▶ Directions:
Those lines of the material below that fall between its first line and the line with "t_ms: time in", both included, are to be repeated exactly.

+---+

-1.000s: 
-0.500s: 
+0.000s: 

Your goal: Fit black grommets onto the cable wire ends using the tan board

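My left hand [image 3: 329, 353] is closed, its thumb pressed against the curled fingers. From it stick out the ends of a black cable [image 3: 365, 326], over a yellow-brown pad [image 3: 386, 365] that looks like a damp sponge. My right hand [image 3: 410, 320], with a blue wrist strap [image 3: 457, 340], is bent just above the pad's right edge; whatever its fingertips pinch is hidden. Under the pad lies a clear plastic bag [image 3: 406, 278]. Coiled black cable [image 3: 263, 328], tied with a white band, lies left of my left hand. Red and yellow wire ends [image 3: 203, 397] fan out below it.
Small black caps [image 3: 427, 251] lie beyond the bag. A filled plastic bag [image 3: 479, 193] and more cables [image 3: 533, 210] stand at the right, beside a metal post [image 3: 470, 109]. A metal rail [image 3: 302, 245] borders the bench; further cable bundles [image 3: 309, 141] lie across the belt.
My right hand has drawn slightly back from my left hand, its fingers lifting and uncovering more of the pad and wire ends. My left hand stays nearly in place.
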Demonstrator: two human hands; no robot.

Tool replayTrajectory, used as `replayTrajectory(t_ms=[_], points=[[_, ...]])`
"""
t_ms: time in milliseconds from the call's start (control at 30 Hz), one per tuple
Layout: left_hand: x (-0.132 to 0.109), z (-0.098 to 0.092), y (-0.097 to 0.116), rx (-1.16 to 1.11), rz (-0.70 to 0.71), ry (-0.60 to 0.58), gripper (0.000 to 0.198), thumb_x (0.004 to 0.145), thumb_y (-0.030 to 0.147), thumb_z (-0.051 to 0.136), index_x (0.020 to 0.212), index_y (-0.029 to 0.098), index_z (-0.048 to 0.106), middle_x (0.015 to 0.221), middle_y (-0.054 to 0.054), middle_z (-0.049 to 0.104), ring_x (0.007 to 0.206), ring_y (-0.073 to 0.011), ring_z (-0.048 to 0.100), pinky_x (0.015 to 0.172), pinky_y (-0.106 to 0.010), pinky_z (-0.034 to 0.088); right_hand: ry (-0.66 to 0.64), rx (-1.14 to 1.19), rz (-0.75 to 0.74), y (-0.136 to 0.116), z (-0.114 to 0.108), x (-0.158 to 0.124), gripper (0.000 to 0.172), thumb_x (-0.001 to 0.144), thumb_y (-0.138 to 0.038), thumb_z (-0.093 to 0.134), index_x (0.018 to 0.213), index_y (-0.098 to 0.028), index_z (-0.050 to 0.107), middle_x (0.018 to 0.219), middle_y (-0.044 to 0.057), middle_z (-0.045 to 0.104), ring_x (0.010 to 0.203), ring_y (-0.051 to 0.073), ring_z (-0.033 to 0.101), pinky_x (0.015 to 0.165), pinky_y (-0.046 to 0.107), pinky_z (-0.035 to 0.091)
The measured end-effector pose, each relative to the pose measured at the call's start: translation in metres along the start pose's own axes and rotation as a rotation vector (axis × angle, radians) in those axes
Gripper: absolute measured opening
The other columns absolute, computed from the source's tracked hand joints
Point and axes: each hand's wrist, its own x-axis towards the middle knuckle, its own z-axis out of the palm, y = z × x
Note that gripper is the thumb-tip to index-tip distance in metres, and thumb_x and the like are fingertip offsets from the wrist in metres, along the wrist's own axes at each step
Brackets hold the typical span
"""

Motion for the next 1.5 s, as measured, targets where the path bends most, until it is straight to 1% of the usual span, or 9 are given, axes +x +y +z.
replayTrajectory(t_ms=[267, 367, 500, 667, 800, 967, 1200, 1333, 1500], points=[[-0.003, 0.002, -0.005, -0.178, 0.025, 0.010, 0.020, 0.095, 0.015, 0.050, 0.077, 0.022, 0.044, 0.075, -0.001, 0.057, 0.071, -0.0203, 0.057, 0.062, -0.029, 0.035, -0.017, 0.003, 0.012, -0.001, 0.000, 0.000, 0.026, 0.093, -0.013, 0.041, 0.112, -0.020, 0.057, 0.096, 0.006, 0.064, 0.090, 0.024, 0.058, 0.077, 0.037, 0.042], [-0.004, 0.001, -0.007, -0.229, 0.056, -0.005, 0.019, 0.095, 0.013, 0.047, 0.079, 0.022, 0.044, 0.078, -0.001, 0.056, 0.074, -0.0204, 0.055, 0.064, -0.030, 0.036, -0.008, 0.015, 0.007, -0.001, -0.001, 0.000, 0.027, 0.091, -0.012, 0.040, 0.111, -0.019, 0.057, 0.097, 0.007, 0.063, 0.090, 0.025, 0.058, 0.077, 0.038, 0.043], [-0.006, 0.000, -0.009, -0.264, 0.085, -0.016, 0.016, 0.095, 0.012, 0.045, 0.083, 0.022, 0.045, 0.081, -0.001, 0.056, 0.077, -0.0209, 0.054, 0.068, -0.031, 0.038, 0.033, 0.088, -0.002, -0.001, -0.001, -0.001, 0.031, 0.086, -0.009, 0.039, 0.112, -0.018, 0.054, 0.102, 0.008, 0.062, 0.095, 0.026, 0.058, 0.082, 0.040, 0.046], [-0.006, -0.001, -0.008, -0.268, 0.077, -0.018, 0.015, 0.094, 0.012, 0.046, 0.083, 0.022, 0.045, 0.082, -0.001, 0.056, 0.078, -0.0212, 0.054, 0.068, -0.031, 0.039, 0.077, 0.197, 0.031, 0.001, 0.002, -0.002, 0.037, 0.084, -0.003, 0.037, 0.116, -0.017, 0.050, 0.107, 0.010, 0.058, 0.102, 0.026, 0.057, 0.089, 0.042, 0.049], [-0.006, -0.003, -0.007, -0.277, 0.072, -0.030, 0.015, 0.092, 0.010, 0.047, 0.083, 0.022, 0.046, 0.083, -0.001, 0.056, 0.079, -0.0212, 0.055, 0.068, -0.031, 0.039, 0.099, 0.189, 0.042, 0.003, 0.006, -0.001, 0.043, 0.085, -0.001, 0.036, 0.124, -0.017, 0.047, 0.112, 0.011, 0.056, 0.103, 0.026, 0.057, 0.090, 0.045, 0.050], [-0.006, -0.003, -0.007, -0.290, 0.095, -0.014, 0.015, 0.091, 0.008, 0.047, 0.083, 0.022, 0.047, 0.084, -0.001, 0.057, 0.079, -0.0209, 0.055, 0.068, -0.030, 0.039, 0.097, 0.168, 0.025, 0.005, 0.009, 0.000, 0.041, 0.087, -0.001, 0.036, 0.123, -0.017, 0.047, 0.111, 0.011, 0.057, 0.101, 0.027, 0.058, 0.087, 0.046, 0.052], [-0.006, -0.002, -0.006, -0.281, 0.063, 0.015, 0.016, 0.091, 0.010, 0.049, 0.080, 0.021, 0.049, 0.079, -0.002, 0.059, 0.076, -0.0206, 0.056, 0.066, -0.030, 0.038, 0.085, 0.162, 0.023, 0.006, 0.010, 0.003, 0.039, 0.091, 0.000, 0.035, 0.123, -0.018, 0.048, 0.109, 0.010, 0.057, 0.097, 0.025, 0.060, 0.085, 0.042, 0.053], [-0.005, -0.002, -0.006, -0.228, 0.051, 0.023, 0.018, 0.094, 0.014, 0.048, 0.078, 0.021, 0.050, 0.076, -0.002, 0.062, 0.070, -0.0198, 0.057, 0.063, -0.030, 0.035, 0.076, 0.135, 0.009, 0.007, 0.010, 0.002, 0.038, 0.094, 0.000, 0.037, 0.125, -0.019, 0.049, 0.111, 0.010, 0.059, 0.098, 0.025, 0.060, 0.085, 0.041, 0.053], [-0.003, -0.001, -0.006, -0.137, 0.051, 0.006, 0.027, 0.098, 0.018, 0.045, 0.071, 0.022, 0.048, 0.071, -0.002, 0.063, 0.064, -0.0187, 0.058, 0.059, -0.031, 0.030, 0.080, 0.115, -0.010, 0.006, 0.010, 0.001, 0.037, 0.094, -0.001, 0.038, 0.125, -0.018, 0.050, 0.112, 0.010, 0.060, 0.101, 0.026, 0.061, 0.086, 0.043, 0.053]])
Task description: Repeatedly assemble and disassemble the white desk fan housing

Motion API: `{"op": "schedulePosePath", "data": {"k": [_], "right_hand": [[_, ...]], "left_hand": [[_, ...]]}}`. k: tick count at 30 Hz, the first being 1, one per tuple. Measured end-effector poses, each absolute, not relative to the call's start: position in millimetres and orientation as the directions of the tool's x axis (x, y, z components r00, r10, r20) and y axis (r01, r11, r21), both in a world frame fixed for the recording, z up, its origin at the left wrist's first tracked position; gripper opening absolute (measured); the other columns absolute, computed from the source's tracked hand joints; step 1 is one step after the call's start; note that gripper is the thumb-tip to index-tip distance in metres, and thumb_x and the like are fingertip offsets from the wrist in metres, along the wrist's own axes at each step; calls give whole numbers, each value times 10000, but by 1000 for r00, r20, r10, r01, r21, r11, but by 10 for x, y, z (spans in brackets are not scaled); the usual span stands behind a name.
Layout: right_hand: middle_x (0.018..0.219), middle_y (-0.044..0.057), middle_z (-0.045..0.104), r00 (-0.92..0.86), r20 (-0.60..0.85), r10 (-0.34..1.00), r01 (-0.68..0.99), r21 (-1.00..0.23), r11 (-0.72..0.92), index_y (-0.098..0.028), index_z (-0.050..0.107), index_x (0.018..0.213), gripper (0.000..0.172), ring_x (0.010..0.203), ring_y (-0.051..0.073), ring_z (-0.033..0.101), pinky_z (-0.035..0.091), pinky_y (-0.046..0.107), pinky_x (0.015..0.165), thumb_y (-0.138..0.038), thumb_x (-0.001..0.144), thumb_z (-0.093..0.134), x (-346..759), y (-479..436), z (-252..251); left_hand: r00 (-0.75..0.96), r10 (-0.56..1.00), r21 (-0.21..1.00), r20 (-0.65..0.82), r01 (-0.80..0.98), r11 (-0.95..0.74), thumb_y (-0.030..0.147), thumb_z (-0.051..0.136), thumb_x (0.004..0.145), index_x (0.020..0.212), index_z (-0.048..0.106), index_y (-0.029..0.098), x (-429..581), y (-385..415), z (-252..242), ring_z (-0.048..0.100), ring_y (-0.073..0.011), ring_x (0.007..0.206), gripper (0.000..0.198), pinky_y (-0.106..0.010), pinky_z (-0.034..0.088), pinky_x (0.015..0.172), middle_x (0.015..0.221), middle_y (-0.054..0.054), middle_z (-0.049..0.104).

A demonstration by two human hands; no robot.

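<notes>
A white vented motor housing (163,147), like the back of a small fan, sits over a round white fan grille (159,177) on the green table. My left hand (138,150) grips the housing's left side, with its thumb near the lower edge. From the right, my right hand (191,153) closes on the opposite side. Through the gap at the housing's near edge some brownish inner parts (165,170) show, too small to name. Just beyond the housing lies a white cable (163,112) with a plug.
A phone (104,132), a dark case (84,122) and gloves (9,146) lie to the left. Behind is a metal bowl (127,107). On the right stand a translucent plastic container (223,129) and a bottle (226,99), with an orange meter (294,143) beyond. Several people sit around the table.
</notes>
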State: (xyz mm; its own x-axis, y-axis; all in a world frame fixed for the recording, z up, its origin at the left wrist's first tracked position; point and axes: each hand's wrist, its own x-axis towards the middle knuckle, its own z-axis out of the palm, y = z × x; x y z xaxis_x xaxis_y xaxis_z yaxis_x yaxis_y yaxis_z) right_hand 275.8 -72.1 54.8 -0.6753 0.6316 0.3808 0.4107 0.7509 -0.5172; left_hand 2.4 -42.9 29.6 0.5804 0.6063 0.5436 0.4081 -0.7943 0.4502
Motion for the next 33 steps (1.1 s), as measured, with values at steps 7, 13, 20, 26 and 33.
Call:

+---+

▶ Exercise output:
-1.000s: 
-0.500s: 
+0.000s: 

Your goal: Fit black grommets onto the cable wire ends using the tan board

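My left hand [image 3: 329, 353] is closed, its thumb pressed against the curled fingers. From it stick out the ends of a black cable [image 3: 365, 326], over a yellow-brown pad [image 3: 386, 365] that looks like a damp sponge. My right hand [image 3: 410, 320], with a blue wrist strap [image 3: 457, 340], is bent just above the pad's right edge; whatever its fingertips pinch is hidden. Under the pad lies a clear plastic bag [image 3: 406, 278]. Coiled black cable [image 3: 263, 328], tied with a white band, lies left of my left hand. Red and yellow wire ends [image 3: 203, 397] fan out below it.
Small black caps [image 3: 427, 251] lie beyond the bag. A filled plastic bag [image 3: 479, 193] and more cables [image 3: 533, 210] stand at the right, beside a metal post [image 3: 470, 109]. A metal rail [image 3: 302, 245] borders the bench; further cable bundles [image 3: 309, 141] lie across the belt.
My right hand has drawn slightly back from my left hand, its fingers lifting and uncovering more of the pad and wire ends. My left hand stays nearly in place.
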Demonstrator: two human hands; no robot.

Tool replayTrajectory, used as `replayTrajectory(t_ms=[_], points=[[_, ...]])`
"""
t_ms: time in milliseconds from the call's start (control at 30 Hz), one per tuple

The output for this exercise is now complete.